There are some limitations to this study. We focused more on the nutritional status of vitamin D within the older adults and did not address its sources including each participant’s level of sunlight exposure, or dietary sources of vitamin D. In addition, physical activities, especially the duration and intensity of outdoor activities, were not included because of poor quality of data. The factors mentioned above will lead to bias. Nevertheless, our study has some clear benefits. We presented extensive, nationally representative data on older adults’ vitamin D nutritional status using scientific sampling techniques and stringent quality control procedures. Since the rate of vitamin D inadequacy in Chinese older adult was higher than 10% [20], we also calculated PRs to analyze the factors and compared them with ORs, and found that PRs were indeed more intuitive and identified the variables more comprehensively.

5. Conclusions

In conclusion, vitamin D deficiency and insufficiency were quite common among older adults in China, accounting for 58.27%, which is nearly 20% worse compared to that of five years ago.

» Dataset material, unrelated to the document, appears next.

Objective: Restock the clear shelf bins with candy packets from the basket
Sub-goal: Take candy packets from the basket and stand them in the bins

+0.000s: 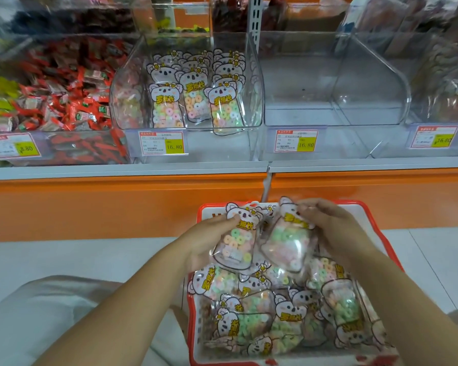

Women, people aged above 70 years, ethnic minorities, people living in urban areas, midlands, or western areas, warm or medium temperate zones, with middle school and above education level, and people with abdominal obesity and anemia have an increased chance of vitamin D deficiency and insufficiency. We encourage Chinese older adults to engage in more outdoor activities to obtain enough sunshine, especially for those with increased prevalence probability. Increased intake of dietary vitamin D and supplements, consistent with the Chinese Dietary Reference Intakes, is also encouraged.